Your oil leak is likely the Oil Filter Housing Gasket, this is very common and I think any Indy could do it for a fair amount cheaper than the dealer quoted.

CCV, they all need this replaced, this may or may not be why some you had no oil, along with the oil leak?? CCV parts are less than $275 as I recall, maybe slightly cheaper, the job is much easier if the OFHG is being replaced.

So why does the dealer feel the cylinder head needs to be repaired?? This is the wildcard here. More info would be helpful to understand what the issue/diagnosis is.

You would likely save $1k if you were able to replaced the OFHG and CCV, dipstick is not required, but should be fully cleaned out.

How far do you drive the car one way in these colder temps?

Suggest you read this thread as well - http://forum.e46fanatics.com/showthread.php?t=964491&highlight=report
 
#3 ·
I agree on saving money by not going to the dealer but due to my location, that was my only choice for my insurance co to cover the tow. The stealer said that they heard noise coming from the crankcase. But it would do that anyway without oil right? They said they would want to "investigate" to see where the noise is coming from. VANOS?
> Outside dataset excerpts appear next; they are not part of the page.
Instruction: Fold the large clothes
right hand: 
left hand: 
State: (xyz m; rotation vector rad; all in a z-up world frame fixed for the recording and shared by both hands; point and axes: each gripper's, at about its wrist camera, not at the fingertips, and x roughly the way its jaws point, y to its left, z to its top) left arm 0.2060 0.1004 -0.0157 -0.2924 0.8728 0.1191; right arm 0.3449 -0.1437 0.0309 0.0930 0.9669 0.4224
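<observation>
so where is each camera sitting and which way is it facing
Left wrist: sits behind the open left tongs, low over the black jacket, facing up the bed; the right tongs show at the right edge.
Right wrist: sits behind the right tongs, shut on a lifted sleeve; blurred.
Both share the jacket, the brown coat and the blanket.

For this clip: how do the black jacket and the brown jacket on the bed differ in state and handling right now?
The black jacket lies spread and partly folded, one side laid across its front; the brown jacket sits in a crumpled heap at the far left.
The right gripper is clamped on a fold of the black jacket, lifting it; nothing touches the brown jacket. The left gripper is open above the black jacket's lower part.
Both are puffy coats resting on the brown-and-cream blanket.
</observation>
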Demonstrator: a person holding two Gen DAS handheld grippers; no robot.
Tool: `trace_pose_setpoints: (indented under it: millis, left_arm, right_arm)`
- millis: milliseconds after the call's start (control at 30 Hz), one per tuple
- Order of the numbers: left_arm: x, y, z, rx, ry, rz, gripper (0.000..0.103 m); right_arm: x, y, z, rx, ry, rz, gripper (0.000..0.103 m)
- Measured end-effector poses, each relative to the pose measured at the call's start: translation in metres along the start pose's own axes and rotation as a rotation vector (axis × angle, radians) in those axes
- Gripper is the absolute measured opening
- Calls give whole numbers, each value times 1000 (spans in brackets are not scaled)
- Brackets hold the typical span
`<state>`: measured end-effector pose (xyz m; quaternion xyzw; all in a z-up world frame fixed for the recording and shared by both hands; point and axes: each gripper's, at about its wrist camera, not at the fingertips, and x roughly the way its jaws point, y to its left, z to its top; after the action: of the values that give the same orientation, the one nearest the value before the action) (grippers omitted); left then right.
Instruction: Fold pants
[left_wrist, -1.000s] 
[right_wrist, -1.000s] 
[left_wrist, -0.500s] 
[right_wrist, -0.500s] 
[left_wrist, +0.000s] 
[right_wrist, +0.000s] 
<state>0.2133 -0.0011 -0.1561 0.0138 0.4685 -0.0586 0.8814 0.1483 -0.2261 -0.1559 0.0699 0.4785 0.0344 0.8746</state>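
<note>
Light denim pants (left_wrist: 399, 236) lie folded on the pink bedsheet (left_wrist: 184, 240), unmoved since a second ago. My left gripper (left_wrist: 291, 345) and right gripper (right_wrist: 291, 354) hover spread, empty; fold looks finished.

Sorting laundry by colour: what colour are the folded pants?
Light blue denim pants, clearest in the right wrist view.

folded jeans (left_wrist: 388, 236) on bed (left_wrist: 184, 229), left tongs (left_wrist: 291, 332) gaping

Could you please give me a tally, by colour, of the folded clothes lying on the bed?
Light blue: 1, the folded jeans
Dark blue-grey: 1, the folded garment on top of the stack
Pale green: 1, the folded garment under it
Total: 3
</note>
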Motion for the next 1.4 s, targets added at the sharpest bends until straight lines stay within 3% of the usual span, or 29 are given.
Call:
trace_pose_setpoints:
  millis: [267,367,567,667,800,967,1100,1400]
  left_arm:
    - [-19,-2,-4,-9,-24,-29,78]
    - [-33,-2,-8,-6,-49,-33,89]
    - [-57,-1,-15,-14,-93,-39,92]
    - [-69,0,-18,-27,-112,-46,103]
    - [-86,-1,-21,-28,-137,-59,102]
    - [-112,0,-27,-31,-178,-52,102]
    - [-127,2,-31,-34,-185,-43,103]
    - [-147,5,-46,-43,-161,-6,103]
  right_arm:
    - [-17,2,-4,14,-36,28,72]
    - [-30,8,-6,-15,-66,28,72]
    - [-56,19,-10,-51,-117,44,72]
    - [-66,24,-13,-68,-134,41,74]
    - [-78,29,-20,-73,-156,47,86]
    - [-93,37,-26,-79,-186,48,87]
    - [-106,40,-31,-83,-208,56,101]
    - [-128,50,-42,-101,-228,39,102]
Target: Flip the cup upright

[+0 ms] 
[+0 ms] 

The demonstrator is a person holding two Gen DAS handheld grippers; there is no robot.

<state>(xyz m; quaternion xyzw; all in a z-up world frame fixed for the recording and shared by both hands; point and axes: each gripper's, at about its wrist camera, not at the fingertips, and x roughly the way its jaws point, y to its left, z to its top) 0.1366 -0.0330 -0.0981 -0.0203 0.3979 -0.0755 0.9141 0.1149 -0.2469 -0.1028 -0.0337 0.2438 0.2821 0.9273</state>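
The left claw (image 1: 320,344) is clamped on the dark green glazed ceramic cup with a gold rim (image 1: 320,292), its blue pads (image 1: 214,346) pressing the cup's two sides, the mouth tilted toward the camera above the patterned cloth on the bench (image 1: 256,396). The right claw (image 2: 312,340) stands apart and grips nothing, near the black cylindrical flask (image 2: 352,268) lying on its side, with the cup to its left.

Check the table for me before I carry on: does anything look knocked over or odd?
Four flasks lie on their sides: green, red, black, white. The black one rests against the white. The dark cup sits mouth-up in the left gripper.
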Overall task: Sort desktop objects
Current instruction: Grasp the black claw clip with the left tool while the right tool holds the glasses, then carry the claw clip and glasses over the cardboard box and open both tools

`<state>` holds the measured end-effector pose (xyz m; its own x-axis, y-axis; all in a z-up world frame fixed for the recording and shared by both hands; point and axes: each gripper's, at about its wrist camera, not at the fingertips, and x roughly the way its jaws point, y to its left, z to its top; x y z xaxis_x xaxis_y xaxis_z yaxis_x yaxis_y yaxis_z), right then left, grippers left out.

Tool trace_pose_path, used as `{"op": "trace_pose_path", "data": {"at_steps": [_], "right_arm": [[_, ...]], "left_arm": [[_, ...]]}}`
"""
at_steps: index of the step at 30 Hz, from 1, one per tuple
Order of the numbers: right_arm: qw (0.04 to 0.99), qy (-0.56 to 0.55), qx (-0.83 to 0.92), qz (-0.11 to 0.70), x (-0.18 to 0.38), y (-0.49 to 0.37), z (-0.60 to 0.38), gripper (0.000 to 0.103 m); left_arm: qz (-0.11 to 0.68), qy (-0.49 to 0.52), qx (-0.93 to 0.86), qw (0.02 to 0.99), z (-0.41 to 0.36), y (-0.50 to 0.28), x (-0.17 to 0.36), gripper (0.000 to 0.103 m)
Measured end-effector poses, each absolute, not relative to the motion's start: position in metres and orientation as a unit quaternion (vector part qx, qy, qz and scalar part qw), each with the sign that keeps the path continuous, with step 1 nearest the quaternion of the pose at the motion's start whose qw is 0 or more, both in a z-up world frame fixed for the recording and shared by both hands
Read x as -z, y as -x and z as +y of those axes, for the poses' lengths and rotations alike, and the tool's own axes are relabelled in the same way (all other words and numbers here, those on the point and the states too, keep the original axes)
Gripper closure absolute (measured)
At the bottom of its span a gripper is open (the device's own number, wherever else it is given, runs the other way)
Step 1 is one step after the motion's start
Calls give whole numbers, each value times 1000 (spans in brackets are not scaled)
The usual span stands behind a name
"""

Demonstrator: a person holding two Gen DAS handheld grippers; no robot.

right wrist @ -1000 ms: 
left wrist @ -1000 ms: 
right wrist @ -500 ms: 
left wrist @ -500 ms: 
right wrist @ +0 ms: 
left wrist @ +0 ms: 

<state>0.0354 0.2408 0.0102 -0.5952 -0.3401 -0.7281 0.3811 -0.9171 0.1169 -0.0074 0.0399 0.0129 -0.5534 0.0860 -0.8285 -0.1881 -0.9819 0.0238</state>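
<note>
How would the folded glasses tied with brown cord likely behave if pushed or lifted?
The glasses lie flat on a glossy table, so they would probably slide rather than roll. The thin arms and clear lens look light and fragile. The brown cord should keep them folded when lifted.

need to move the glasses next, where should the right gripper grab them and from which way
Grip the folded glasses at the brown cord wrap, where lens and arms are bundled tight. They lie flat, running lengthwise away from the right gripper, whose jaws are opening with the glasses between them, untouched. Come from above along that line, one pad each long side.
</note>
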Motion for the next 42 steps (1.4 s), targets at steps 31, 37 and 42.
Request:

I am pricing it out at my indy shop as we speak. Thanks for the reply and the link to the thread
 
#12 ·
I agree on saving money by not going to the dealer but due to my location, that was my only choice for my insurance co to cover the tow. The stealer said that they heard noise coming from the crankcase. But it would do that anyway without oil right? They said they would want to "investigate" to see where the noise is coming from. VANOS?

I am pricing it out at my indy shop as we speak. Thanks for the reply and the link to the thread
The noise they heard coming from the crankcase probably caused by a bad CCV, I had this symptom a while ago, little oil leaked on CCV, car drove fine, just annoying sucking sound, and when I pulled up the oil dipstick, noise was gone, put it back in, noise reappeared, so I bought a complete CCV set with associated hoses from BMA for around $85 and replaced it myself, took me good 5 hours since one of the bottom hose wouldn't fit so I had to sand the bottom fitting of the CCV a little bit in order to get it fitted. After replacing, no more noise and oil leak.
 
#4 ·
Were you ignoring a low oil light by any chance?

I thought the drum roll would conclude that you towed it to dealer, it added oil, and said, "you should get to ccv and ofhg" pretty soon.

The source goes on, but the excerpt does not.